PatchSiren cyber security CVE debrief
CVE-2024-24919 Check Point CVE debrief
CVE-2024-24919 is an information disclosure vulnerability affecting Check Point Quantum Security Gateways. CISA added it to the Known Exploited Vulnerabilities (KEV) catalog on 2024-05-30, which means it is considered actively exploited and time-sensitive for defenders. CISA also marks it as associated with known ransomware campaign use. Organizations should prioritize the vendor guidance referenced by CISA and, if mitigations are not available, follow CISA’s direction to discontinue use of the product.
- Vendor
- Check Point
- Product
- Quantum Security Gateways
- CVSS
- Unknown
- CISA KEV
- Listed
- Original CVE published
- 2024-05-30
- Original CVE updated
- 2024-05-30
- Advisory published
- 2024-05-30
- Advisory updated
- 2024-05-30
Who should care
Security, network, and infrastructure teams running Check Point Quantum Security Gateways; vulnerability management and incident response teams; MSSPs and managed security teams supporting customers with Check Point perimeter or gateway deployments.
Technical summary
The supplied source corpus identifies the issue as an information disclosure vulnerability in Check Point Quantum Security Gateways. The KEV entry points to Check Point advisory sk182336 and NVD as references, but the corpus does not include the full advisory text, affected versions, attack path, or impact specifics. Based on the KEV record alone, defenders should treat this as a publicly known, exploited disclosure risk requiring immediate mitigation planning.
Defensive priority
Immediate
Recommended defensive actions
- Review Check Point’s vendor guidance referenced by CISA (support.checkpoint.com/results/sk/sk182336) and apply all available mitigations as soon as possible.

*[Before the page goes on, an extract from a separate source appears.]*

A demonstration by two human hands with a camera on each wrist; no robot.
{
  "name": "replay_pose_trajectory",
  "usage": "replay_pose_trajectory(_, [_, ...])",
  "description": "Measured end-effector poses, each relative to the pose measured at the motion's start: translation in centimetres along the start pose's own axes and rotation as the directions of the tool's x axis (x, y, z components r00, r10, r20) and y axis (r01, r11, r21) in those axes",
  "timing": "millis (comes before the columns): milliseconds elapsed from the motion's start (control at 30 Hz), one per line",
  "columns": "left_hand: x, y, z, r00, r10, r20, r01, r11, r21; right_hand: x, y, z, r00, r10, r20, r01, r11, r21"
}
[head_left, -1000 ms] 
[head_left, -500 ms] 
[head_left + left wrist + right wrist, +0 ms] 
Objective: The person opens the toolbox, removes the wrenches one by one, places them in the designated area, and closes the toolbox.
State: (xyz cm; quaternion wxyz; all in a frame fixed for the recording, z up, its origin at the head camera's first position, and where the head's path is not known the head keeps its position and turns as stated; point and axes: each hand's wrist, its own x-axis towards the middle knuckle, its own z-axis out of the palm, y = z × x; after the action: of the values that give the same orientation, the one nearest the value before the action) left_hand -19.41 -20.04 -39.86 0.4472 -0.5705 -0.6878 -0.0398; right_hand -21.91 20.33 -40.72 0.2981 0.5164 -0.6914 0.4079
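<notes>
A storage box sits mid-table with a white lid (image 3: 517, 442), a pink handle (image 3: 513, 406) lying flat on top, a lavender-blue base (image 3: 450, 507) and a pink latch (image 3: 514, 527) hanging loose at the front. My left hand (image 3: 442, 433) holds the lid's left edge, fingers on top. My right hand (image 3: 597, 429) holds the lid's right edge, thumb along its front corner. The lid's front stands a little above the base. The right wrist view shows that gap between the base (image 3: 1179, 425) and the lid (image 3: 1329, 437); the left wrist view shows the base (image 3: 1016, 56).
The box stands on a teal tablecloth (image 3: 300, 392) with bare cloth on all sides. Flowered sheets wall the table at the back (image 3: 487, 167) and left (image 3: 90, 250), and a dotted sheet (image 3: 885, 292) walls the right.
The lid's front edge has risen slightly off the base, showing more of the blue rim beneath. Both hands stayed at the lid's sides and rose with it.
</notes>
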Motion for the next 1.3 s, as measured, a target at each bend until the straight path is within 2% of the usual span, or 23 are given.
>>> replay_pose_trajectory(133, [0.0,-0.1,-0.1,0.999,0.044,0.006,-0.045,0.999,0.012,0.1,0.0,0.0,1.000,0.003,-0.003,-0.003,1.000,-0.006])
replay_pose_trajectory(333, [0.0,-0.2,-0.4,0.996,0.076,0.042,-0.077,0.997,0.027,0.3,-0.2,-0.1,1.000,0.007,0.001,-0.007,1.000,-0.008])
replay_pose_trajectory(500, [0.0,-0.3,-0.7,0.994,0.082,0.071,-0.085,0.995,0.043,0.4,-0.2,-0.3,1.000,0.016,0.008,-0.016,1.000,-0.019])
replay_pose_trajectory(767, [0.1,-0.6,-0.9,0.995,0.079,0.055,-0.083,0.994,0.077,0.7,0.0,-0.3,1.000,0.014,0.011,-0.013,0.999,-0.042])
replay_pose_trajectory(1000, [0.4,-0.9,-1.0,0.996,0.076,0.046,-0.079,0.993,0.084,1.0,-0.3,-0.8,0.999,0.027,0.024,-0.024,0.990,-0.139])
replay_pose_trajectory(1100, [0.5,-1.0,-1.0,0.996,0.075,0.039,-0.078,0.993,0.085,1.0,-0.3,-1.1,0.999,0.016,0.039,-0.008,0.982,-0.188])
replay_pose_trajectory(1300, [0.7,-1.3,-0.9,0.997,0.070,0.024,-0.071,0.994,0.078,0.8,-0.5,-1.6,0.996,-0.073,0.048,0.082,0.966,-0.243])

- If mitigations are unavailable or cannot be deployed safely, follow CISA guidance to discontinue use of the product.
- Inventory all Check Point Quantum Security Gateways instances and prioritize any internet-facing or externally reachable deployments for remediation.

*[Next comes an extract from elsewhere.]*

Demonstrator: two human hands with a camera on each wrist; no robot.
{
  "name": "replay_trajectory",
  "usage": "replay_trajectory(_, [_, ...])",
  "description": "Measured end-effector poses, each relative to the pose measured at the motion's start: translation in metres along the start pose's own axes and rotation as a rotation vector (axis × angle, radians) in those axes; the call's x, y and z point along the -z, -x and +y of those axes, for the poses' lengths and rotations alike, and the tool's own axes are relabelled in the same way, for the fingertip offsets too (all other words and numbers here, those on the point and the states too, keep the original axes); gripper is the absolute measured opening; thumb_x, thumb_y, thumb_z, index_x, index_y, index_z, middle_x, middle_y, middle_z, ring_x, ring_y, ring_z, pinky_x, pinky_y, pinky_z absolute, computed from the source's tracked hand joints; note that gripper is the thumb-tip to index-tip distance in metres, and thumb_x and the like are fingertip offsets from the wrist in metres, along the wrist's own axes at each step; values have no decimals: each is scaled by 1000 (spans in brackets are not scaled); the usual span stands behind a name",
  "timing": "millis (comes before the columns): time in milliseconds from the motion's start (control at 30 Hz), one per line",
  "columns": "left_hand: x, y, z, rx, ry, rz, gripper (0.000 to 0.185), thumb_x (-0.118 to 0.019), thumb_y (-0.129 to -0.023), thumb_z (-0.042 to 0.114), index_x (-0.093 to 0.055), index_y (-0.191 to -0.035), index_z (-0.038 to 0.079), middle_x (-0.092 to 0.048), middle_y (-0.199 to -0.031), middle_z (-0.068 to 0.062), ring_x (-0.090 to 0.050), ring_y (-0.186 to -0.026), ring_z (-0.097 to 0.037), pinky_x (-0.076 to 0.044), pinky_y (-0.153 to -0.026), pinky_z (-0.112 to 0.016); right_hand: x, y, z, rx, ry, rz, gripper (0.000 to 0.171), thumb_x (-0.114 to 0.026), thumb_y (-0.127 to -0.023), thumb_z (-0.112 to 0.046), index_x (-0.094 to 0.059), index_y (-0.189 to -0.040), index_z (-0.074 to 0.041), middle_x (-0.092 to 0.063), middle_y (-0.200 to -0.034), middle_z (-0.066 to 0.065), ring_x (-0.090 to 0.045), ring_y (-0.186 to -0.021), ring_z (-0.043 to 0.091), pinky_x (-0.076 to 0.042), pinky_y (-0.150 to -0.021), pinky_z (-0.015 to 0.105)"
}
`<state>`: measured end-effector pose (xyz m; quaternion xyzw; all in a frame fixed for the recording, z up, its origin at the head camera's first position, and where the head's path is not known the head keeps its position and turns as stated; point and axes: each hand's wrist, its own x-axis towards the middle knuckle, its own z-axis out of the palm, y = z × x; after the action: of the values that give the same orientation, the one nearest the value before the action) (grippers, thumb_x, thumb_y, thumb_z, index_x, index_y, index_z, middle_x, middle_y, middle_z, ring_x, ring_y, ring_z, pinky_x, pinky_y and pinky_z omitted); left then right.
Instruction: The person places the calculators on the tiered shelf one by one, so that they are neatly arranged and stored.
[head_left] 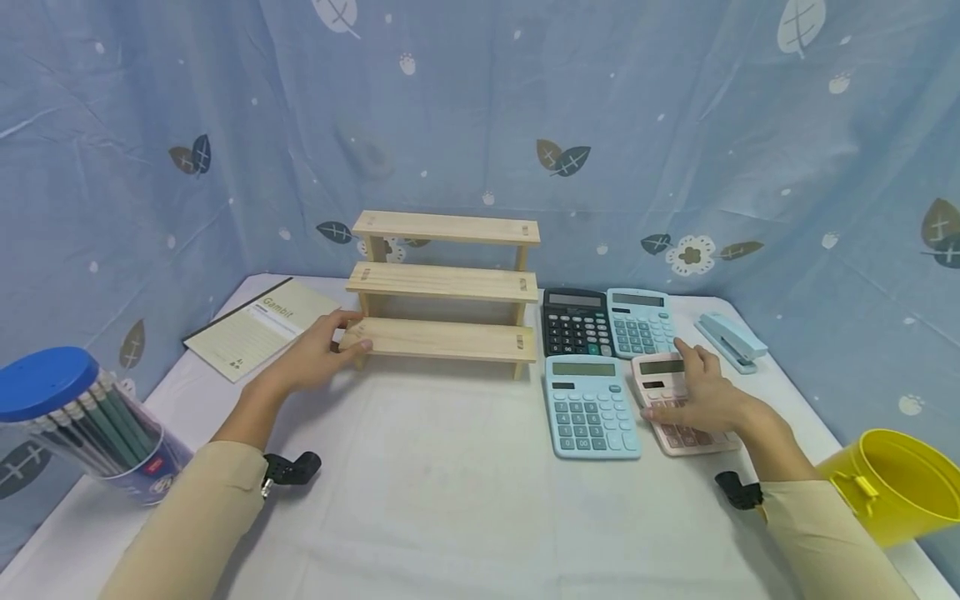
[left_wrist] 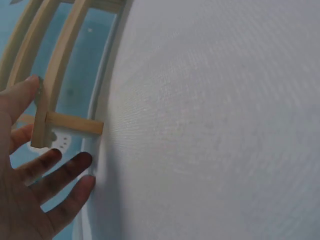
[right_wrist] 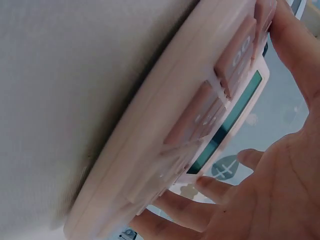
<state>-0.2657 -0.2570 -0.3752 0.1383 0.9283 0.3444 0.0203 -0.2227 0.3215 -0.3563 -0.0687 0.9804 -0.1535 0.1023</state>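
Table: white cloth-covered table [head_left: 450, 483] carrying everything, with blue leaf-print fabric behind it.
Near left: clear tub of pencils [head_left: 82, 425] with a blue lid, at the table's left edge.
Near right: yellow bucket [head_left: 896, 483] at the right edge, beside the right sleeve.
Right hand [head_left: 701, 396]: lies over the pink calculator [head_left: 678, 408], thumb at its near-left edge and fingers spread across the top by the display; in the right wrist view the thumb and fingers close on opposite edges, so it grips the calculator.
Pink calculator: on the table, right of centre, just beside the large light-blue calculator [head_left: 592, 406].
Left hand [head_left: 318, 358]: thumb on top and fingers under the left end of the lowest step of the wooden stepped shelf [head_left: 442, 287]; it holds that end.
Wooden shelf: three tiers, upright at mid-table.
Further back: black calculator [head_left: 576, 322] and small light-blue calculator [head_left: 640, 322] side by side; blue stapler [head_left: 731, 340] to their right; notebook [head_left: 258, 333] left of the shelf.
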Motion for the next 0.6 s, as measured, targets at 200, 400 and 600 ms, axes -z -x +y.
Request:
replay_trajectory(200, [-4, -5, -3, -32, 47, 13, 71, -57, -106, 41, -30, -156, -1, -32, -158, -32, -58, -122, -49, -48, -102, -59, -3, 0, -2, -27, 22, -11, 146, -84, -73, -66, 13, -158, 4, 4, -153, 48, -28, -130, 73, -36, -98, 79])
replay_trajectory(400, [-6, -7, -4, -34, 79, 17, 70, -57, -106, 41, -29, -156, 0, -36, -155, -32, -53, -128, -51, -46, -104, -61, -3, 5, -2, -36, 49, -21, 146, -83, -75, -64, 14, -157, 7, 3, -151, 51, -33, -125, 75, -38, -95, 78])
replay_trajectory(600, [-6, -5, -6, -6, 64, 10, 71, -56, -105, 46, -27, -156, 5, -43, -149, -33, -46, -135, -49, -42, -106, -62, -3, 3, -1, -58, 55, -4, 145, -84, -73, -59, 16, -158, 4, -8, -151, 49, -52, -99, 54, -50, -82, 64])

- Validate whether sensitive configuration data, credentials, or logs could have been exposed and rotate secrets if exposure is suspected.

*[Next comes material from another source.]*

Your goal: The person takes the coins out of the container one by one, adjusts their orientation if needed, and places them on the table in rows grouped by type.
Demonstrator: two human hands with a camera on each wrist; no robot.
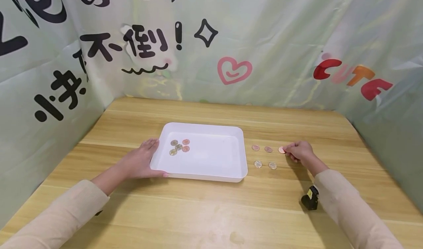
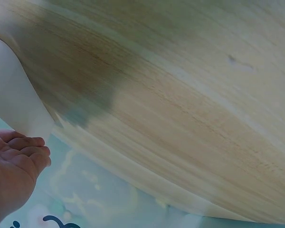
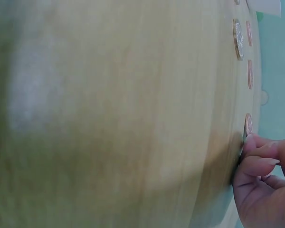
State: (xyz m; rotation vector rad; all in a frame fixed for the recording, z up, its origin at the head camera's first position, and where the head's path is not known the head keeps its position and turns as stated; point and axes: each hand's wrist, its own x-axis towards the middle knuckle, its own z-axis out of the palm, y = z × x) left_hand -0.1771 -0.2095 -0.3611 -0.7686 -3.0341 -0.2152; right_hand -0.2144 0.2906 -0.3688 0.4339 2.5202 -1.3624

- Monitor gateway and adjacent security logs for signs of unauthorized access or abnormal information access during and after remediation.
Evidence notes
Evidence is limited to the supplied CISA KEV source item metadata and the listed official reference links. The CISA KEV metadata identifies CVE-2024-24919 as a Check Point Quantum Security Gateways information disclosure vulnerability, added on 2024-05-30 with a due date of 2024-06-20 and marked as known ransomware campaign use. The source item notes reference Check Point advisory sk182336 and the NVD record, but those pages were not provided in the corpus, so no additional technical details are asserted here.
Official resources
-
CVE-2024-24919 CVE record
CVE.org
-
CVE-2024-24919 NVD detail
NVD
-
CISA Known Exploited Vulnerabilities catalog
CISA - Apply mitigations per vendor instructions or discontinue use of the product if mitigations are unavailable.
-
Source item URL
cisa_kev
Publicly disclosed and listed by CISA as a Known Exploited Vulnerability on 2024-05-30.